* [YOUR GOAL]:
Beginning with the first line below, please repeat the material exactly, ending with the line that includes "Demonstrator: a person".
[Start of section]
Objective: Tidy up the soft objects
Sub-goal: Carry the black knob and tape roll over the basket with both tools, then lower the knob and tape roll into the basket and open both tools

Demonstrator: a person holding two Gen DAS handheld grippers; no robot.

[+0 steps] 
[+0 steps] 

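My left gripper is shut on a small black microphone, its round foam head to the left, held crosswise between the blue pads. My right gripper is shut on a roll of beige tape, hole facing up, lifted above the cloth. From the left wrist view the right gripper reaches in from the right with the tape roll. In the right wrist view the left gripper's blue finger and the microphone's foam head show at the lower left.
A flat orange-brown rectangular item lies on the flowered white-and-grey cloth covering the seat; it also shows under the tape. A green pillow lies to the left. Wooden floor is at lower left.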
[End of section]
* [SOLUTION BELOW]:
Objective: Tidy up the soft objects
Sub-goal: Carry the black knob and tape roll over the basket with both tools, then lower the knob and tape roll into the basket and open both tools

Demonstrator: a person holding two Gen DAS handheld grippers; no robot.

The answer given is complete as it stands.